▶ _TASK BRIEF_:
Nothing but the pictures should be dropped; repeat the rest of the data below exactly.

▶ _DATASET CONTENT_:

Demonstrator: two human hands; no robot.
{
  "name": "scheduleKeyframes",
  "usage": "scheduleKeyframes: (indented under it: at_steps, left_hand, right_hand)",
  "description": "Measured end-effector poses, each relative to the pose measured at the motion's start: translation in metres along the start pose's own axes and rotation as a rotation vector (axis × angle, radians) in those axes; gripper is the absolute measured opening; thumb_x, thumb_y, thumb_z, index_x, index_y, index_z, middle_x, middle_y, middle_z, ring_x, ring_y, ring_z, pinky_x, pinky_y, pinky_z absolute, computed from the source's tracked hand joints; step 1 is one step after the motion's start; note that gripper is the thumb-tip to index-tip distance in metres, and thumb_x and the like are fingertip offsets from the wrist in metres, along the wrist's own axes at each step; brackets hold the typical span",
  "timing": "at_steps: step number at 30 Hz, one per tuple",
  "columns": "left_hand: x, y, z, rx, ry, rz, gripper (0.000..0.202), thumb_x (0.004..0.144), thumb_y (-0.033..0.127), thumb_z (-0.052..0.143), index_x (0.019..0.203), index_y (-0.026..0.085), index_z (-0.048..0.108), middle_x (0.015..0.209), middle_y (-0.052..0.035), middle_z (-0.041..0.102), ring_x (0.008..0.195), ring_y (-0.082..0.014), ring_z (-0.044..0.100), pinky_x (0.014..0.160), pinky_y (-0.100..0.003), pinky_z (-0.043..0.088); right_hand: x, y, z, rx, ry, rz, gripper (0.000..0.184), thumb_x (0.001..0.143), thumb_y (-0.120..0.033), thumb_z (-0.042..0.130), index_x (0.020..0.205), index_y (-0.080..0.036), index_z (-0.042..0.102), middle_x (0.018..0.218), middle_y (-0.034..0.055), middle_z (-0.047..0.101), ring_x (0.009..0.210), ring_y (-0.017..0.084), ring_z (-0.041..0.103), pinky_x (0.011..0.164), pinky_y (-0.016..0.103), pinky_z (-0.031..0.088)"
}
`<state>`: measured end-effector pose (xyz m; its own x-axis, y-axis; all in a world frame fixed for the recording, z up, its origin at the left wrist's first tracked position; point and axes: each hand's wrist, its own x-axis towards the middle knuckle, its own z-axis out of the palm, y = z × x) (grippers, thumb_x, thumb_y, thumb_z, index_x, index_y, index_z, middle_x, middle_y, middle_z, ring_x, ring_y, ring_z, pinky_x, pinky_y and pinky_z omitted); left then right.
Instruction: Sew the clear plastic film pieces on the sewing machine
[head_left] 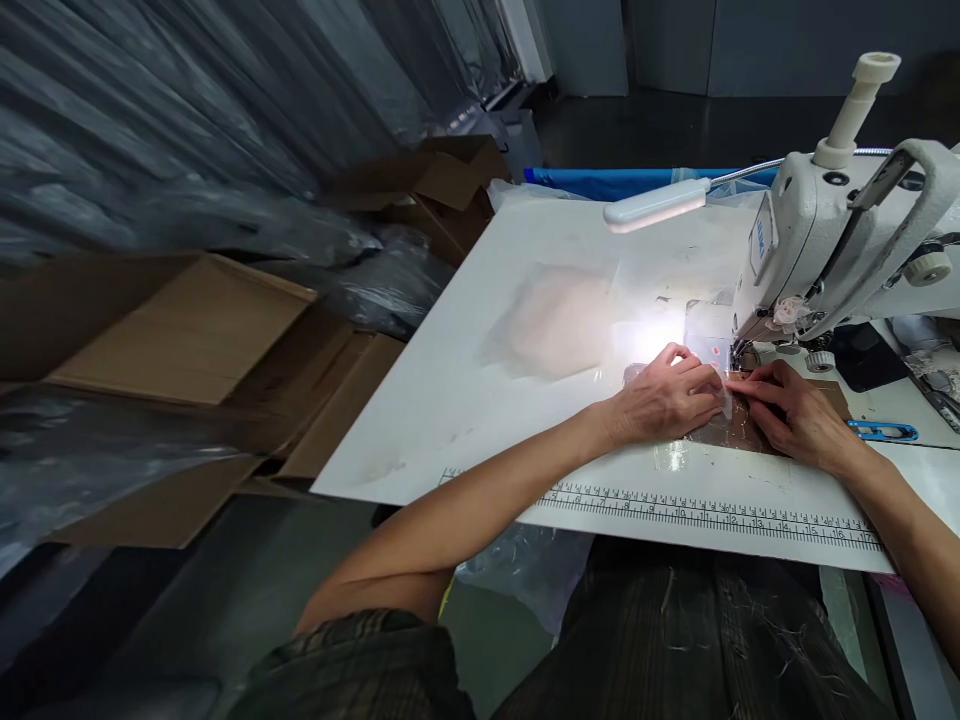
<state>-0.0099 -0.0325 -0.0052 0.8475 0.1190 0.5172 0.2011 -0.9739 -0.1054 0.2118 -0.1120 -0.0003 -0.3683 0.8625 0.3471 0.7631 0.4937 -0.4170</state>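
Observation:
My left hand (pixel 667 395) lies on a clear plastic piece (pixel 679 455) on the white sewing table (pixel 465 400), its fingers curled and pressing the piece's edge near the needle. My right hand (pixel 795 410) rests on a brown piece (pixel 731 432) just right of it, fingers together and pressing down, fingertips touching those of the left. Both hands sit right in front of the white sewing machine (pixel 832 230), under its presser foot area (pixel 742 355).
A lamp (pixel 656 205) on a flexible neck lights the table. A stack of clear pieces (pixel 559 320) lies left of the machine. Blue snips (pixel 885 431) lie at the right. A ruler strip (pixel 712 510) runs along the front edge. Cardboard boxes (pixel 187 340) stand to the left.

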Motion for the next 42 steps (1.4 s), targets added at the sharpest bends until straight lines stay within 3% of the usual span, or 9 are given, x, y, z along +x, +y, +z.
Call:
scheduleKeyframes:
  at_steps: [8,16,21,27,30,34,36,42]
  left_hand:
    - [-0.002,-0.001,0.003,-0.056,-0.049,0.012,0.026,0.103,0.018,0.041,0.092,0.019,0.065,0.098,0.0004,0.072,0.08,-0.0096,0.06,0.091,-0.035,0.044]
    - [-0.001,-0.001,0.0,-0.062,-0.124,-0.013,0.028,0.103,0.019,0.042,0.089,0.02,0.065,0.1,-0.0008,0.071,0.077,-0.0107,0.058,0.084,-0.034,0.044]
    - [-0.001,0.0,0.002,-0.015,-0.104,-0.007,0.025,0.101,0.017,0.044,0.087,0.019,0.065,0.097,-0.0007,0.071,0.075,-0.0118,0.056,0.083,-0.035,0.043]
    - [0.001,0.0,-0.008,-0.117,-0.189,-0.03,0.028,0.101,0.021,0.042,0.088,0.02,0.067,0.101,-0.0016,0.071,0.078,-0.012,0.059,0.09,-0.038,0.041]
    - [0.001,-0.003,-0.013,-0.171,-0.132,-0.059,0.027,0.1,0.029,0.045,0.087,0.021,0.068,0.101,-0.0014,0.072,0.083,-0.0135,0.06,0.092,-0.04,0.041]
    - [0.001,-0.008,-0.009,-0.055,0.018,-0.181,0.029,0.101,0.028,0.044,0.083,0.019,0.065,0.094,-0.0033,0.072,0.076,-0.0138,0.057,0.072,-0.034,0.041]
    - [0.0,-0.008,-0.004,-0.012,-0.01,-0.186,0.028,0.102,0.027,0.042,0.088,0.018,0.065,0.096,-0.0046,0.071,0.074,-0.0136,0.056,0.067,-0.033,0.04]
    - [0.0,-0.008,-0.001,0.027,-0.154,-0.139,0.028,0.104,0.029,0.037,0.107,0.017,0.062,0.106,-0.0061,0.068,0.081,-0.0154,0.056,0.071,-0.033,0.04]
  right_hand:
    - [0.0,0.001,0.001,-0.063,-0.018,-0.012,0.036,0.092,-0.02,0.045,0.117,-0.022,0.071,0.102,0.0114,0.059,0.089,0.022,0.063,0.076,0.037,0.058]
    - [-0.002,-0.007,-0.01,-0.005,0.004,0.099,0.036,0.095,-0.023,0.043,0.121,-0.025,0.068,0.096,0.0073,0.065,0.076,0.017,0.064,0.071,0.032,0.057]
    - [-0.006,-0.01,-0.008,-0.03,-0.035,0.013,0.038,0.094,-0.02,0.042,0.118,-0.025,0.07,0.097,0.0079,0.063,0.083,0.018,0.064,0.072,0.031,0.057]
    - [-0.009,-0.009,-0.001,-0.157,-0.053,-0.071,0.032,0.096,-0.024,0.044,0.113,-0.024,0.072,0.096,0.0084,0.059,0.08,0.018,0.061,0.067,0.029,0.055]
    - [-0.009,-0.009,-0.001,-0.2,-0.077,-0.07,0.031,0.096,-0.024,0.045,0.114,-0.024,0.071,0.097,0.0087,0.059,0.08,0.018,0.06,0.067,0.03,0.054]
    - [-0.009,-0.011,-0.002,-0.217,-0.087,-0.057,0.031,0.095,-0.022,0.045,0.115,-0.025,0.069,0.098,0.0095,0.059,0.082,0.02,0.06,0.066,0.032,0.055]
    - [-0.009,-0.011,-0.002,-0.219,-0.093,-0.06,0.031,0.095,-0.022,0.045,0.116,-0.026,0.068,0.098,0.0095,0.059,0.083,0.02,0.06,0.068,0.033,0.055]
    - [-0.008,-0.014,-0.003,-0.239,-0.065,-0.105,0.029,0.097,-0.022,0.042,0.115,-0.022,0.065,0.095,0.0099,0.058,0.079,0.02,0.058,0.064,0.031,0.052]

▶ _ANSWER BELOW_:
Demonstrator: two human hands; no robot.
{
  "name": "scheduleKeyframes",
  "usage": "scheduleKeyframes: (indented under it: at_steps, left_hand, right_hand)",
  "description": "Measured end-effector poses, each relative to the pose measured at the motion's start: translation in metres along the start pose's own axes and rotation as a rotation vector (axis × angle, radians) in those axes; gripper is the absolute measured opening; thumb_x, thumb_y, thumb_z, index_x, index_y, index_z, middle_x, middle_y, middle_z, ring_x, ring_y, ring_z, pinky_x, pinky_y, pinky_z absolute, computed from the source's tracked hand joints; step 1 is one step after the motion's start; note that gripper is the thumb-tip to index-tip distance in metres, and thumb_x and the like are fingertip offsets from the wrist in metres, along the wrist's own axes at each step; brackets hold the typical span",
  "timing": "at_steps: step number at 30 Hz, one per tuple",
  "columns": "left_hand: x, y, z, rx, ry, rz, gripper (0.000..0.202), thumb_x (0.004..0.144), thumb_y (-0.033..0.127), thumb_z (-0.052..0.143), index_x (0.019..0.203), index_y (-0.026..0.085), index_z (-0.048..0.108), middle_x (0.015..0.209), middle_y (-0.052..0.035), middle_z (-0.041..0.102), ring_x (0.008..0.195), ring_y (-0.082..0.014), ring_z (-0.044..0.100), pinky_x (0.014..0.160), pinky_y (-0.100..0.003), pinky_z (-0.043..0.088); right_hand: x, y, z, rx, ry, rz, gripper (0.000..0.184), thumb_x (0.001..0.143), thumb_y (-0.120..0.033), thumb_z (-0.042..0.130), index_x (0.020..0.205), index_y (-0.080..0.036), index_z (-0.042..0.102), middle_x (0.018..0.218), middle_y (-0.034..0.055), middle_z (-0.047..0.101), ring_x (0.009..0.210), ring_y (-0.017..0.084), ring_z (-0.041..0.103), pinky_x (0.011..0.164), pinky_y (-0.016..0.103), pinky_z (-0.031..0.088)"
}
`<state>`: measured end-effector pose (xyz m; its own x-axis, y-axis; all in a world frame fixed for the recording, z up, its origin at the left wrist's first tracked position; point and axes: each hand's wrist, its own x-axis towards the middle knuckle, its own z-axis out of the palm, y = z × x) (grippers, thumb_x, thumb_y, thumb_z, index_x, index_y, index_z, middle_x, middle_y, middle_z, ring_x, ring_y, ring_z, pinky_x, pinky_y and pinky_z omitted); left then right.
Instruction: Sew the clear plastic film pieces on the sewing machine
[head_left] 
<state>-0.0099 -0.0325 -0.0052 0.8475 0.1190 0.5172 0.2011 -0.9739 -0.1054 0.2118 -0.1120 -0.0003 -0.3683 0.8625 0.3471 0.7631 0.4937 -0.4170</state>
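Observation:
My left hand (pixel 667 395) lies on a clear plastic piece (pixel 679 455) on the white sewing table (pixel 465 400), its fingers curled and pressing the piece's edge near the needle. My right hand (pixel 795 410) rests on a brown piece (pixel 731 432) just right of it, fingers together and pressing down, fingertips touching those of the left. Both hands sit right in front of the white sewing machine (pixel 832 230), under its presser foot area (pixel 742 355).
A lamp (pixel 656 205) on a flexible neck lights the table. A stack of clear pieces (pixel 559 320) lies left of the machine. Blue snips (pixel 885 431) lie at the right. A ruler strip (pixel 712 510) runs along the front edge. Cardboard boxes (pixel 187 340) stand to the left.
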
Motion for the next 42 steps (1.4 s), targets added at the sharpest bends until straight lines stay within 3% of the usual span, or 9 are given, x, y, z along +x, +y, +z.
Call:
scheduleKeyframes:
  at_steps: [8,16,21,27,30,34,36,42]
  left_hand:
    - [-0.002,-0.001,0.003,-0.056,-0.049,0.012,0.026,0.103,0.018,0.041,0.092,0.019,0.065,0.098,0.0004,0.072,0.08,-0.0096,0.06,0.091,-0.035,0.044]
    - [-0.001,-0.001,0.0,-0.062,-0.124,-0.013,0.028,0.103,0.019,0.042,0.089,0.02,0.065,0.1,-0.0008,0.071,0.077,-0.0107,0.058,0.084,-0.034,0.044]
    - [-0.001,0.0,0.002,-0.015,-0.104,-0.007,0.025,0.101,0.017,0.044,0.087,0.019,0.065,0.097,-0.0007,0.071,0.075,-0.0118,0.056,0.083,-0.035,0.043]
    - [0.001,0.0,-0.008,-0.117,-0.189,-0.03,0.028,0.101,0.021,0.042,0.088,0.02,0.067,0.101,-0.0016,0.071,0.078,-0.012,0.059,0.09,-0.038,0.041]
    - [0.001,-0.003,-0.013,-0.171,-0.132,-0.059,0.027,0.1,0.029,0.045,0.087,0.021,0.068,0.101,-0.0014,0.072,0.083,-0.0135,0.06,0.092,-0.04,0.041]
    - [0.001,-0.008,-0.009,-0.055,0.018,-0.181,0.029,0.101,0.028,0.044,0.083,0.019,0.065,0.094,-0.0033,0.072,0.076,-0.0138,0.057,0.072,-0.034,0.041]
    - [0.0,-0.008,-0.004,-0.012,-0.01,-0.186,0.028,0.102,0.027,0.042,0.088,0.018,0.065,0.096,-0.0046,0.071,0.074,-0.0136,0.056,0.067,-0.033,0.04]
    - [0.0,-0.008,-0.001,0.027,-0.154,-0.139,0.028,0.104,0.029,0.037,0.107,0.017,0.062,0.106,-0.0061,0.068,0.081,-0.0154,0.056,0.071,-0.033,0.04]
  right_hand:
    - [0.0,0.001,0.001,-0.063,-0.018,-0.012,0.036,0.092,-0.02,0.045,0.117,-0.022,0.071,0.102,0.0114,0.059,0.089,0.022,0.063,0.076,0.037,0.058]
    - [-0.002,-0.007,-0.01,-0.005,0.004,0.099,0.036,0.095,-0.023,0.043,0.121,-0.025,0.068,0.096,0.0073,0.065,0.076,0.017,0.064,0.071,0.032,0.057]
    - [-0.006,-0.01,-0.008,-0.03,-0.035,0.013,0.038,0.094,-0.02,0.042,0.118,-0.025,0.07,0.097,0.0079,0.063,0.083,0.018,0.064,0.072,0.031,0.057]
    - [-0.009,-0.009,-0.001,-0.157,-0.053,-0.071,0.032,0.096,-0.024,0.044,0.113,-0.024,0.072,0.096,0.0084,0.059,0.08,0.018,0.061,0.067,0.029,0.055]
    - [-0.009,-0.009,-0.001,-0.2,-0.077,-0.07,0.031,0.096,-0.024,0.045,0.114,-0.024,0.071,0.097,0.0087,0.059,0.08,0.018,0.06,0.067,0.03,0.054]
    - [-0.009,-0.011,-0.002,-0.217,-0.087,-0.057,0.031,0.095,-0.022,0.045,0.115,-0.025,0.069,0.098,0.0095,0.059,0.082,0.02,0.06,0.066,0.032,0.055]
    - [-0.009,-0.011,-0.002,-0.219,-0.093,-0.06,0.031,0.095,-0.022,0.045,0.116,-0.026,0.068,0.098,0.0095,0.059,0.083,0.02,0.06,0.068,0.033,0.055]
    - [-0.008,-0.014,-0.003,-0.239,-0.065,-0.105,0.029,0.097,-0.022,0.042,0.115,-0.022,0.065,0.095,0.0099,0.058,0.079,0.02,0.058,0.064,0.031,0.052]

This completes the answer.